Un film autobiografico, non bisogna dimenticarlo. Generato dal buio. Dal male oscuro che offusca la mante e ti ruba la gioia e la serenità. Le radici vanno forse cercate nell'infanzia. Genitori libertini. Il bisogno urgente di un padre. Di una disciplina.
Lars Von Trier aveva l'inferno dentro. Ha vomitato su pellicola le nostre più grandi paure, le ha simbolizzate in tanti simboli. Simbologia a gogo, che chissà quante cose non comprenderete. Ma vi chiederete il significato, eccome, e se questo non è già un pregio non so cosa posso esserlo.
Poi la sua paura per le donne. O per una donna, una sola? Una che le fatto male, molto male. Forse una. Tutti i volti offuscati.
Nel film possiamo vedere in faccia solo i protagonisti.
La Natura. Femmina. Donna. Madre. Regno di Satana.
Forse quando parlerà la volpe riderete. Forse sarà solo una risata liberatoria.
Poi la macelleria si apre. Orrori penici e clitoridei. Il bimbo ha le scarpe al contrario. La madre degenere, il padre arrogante. Misogino.
Fino alla ricongiunzione con se stessi. Con la Natura. Con il Mondo. Con la luce. Chè il prezzo da pagare è alto.
Chè uccidere non è mai stato così terribile.
Chè bisognava auto infliggersi una punizione, Eliminare il piacere. Il sesso. Che qui ha la forma dell'ossessione e non sai mai dov'è l'amore. Sembra una cura. E la malattia è tanta.
Attacchi di panico, vertigini, tragicità ineluttabile. Il tutto reso con una camera mai fissa. Giochi fotografici. Composizioni pittoresche d'immagini non-sense.
E un omaggio al cinema classico, quello d'altri tempi. Che non si accontentava di pacchetti. Montaggi eizensteniani. Sequenza d'apertura e sequenza di chiusura su tutte. E una dedica finale, alla memoria di Tarkowski.
A qualcuno non piacerà. Qualcuno resterà in sala fino all'ultimo titolo di coda. A leggere di ricerche. Prima su tutte "Ricerche sulla MISOGINIA affidate a...". Ma in conclusione un mare di donne, belle semplici, stupende. La luce ora è tornata.
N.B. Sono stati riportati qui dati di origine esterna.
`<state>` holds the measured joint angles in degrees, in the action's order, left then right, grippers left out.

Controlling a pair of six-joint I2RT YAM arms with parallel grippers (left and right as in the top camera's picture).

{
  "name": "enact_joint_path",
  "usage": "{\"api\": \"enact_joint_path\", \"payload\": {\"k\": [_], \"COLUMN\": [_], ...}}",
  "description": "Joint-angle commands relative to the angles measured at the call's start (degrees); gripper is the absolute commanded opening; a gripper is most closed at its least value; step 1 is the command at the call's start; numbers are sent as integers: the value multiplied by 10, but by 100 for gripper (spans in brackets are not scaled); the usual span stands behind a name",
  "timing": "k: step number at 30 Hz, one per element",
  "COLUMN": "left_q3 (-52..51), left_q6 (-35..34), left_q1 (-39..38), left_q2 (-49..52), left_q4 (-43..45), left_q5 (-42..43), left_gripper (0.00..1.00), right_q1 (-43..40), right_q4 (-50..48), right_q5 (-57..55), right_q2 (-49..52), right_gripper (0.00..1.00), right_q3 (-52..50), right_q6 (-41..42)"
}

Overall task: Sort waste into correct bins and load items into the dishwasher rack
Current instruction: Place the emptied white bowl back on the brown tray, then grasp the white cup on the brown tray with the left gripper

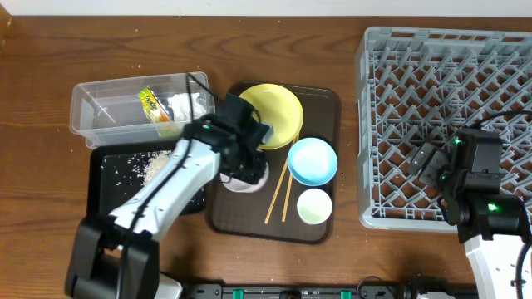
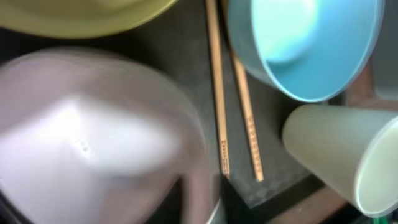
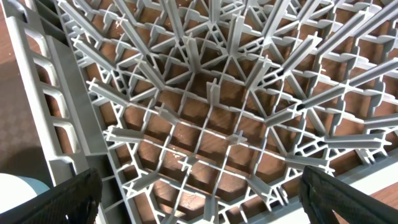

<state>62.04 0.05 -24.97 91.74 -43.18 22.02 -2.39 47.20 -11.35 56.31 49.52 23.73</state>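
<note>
2 bins at L: 1 clear tub [image 1: 108, 124] on far side, 1 black tray [image 1: 104, 198] just near of it. In tub: 1 yellow-green wrapper [image 1: 150, 104] + 1 white napkin [image 1: 184, 105], side by side. Rice scraps [image 1: 143, 166] lie loose on black tray, too many to count. Centre: 1 brown serving tray [image 1: 241, 218] carrying 1 yellow plate [image 1: 278, 112] at its far end, 1 light blue bowl [image 1: 312, 160] at mid-right, 1 pale cup [image 1: 314, 206] near-right of that, and 2 chopsticks [image 1: 278, 195] lying close together just L of blue bowl and cup. 1 white bowl [image 1: 249, 183] sits at tray's L side, just near of plate. L gripper [image 1: 241, 166] is right over white bowl, hiding most of it. L wrist view is blurred w/ the bowl filling its L half, fingers not made out, so can't tell if gripper is clamped on the bowl or has let go. At R: 1 grey dishwasher rack [image 1: 382, 50], peg lattice w/ table showing through. R gripper [image 3: 199, 180] hangs over rack's near part, jaws spread wide, gripping nothing.
</note>
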Motion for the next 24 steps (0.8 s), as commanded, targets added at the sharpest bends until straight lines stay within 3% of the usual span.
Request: {"api": "enact_joint_path", "payload": {"k": [1,8,12,19,24], "left_q3": [1,28,48,46,31], "left_q6": [-23,-23,-23,-23,-23], "left_q1": [-13,-11,-12,-17,-54], "left_q2": [4,-23,-51,-60,-57], "left_q4": [1,0,19,39,17], "left_q5": [-48,-45,-45,55,59], "left_gripper": [45,49,56,58,59], "right_q1": [-7,-7,-7,-7,-7], "right_q4": [0,0,0,0,0], "right_q5": [-2,-2,-2,-2,-2], "right_q2": [-2,-2,-2,-2,-2], "right_gripper": [99,99,99,99,99], "right_q3": [10,10,10,10,10], "right_q6": [9,9,9,9,9]}}
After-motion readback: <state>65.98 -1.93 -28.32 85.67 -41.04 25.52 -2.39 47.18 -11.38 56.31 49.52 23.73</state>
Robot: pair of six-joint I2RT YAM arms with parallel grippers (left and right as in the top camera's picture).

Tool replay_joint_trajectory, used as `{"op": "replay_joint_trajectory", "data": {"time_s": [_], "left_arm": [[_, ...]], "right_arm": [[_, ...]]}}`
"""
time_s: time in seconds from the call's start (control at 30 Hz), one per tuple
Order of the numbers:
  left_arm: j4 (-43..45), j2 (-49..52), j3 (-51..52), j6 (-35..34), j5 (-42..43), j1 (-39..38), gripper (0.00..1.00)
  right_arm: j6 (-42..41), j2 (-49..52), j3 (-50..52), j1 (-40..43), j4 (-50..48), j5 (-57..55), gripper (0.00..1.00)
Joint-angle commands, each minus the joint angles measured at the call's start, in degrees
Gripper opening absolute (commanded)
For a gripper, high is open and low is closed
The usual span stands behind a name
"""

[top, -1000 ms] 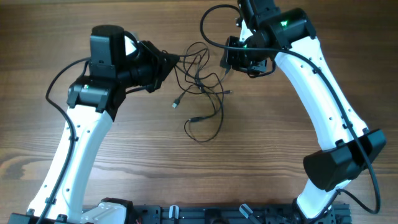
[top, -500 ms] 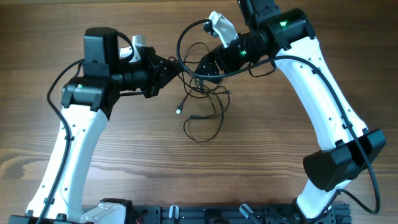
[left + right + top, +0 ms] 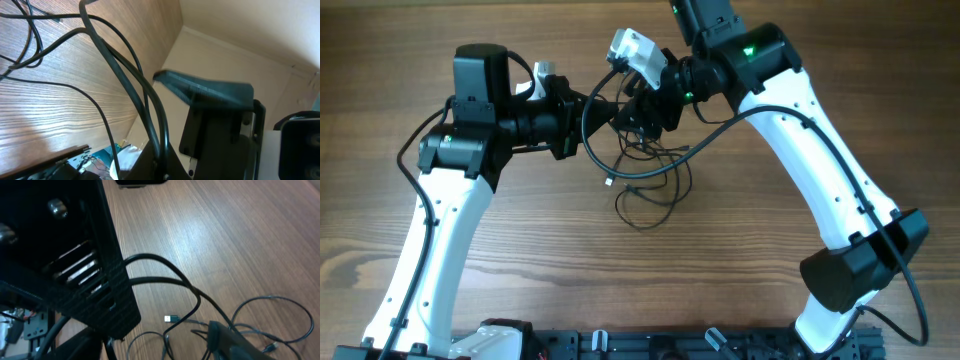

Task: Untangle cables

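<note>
**A:** Where are we with the cables [image 3: 648, 158]?

**B:** We judge that we are at the pulling-apart step. The bundle lies on the table [image 3: 520, 280] as a loose knot between the two arms, just below where the grippers meet. One open loop trails toward the robot's base. A small plug [image 3: 171, 318] lies free on the wood on the left arm's side.

**A:** Are we holding anything?

**B:** We cannot tell. The left gripper [image 3: 588, 108] and the right gripper [image 3: 638, 108] sit close together over the top of the knot, and thin strands run up toward them. From overhead, though, the jaws are lost, black on black. Our left wrist view shows only one finger [image 3: 205, 92], and our right wrist view shows only one fingertip, low in the frame.

**A:** And the thick wire [image 3: 152, 120] crossing in front of that finger?

**B:** We take it for the right arm's own lead, not one of ours to sort. It loops around the top of the knot.

**A:** What does the next move need?

**B:** We think each gripper needs a firm pinch on a separate strand. Then we draw the two apart sideways, slowly, watching that the thick lead does not snag the thin cords.
</note>
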State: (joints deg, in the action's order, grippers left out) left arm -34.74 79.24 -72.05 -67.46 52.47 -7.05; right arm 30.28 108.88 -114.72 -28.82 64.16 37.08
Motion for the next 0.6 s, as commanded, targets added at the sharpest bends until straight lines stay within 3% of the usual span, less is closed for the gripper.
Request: {"op": "replay_joint_trajectory", "data": {"time_s": [0.0, 0.1, 0.27, 0.3, 0.37, 0.4, 0.43, 0.5, 0.57], "left_arm": [[0.20, -0.81, -0.28, -0.72, -1.84, 0.26, 0.04], [0.20, -0.81, -0.28, -0.72, -3.61, 0.26, 0.04], [0.17, -0.81, -0.28, -0.11, -4.81, 0.26, 0.08], [0.17, -0.81, -0.28, 1.51, -6.71, 0.26, 0.17], [0.09, -0.81, -0.28, 6.27, -10.80, 0.26, 0.64], [-0.33, -0.81, -0.28, 8.87, -12.13, 0.24, 0.75], [-1.16, -0.81, -0.28, 10.47, -12.70, 0.24, 1.00], [-4.63, -0.79, -0.28, 12.92, -15.82, 0.24, 1.00], [-10.34, -0.79, -0.28, 15.50, -21.57, 0.11, 1.00]], "right_arm": [[-0.70, 0.52, 0.11, 0.02, -0.42, -1.92, 0.44], [-2.45, 0.52, 0.09, 0.00, 0.66, -2.54, 0.04], [-7.39, 0.52, 0.11, 0.00, 0.83, -2.51, 0.05], [-10.49, 0.52, 0.09, 0.00, 0.31, -2.51, 0.04], [-19.15, 0.52, 0.09, 0.00, -1.18, -2.56, 0.04], [-23.63, 0.52, 0.09, 0.02, -1.90, -2.67, 0.04], [-27.19, 0.52, 0.09, 0.00, -2.64, -2.78, 0.04], [-32.79, 0.52, 0.09, 0.02, -4.85, -4.48, 0.04], [-43.78, -0.33, -0.76, 0.02, -9.09, -7.45, 0.04]]}}
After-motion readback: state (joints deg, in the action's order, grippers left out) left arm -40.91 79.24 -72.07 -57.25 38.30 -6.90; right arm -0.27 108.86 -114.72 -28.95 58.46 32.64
La Natura non è più matrigna.
Qualcuno rispolvererà la moda di cercare un significato, o meglio un senso, a qualcosa che affascina e non sai perchè.
Lars è malato, ripeto. Tenetelo presente. Sempre.
Chiave di lettura, i versi di Handel, cantati, all'inizio e alla fine:
"Lascia ch'io pianga/ mia cruda sorte/ e che sospiri la libertà".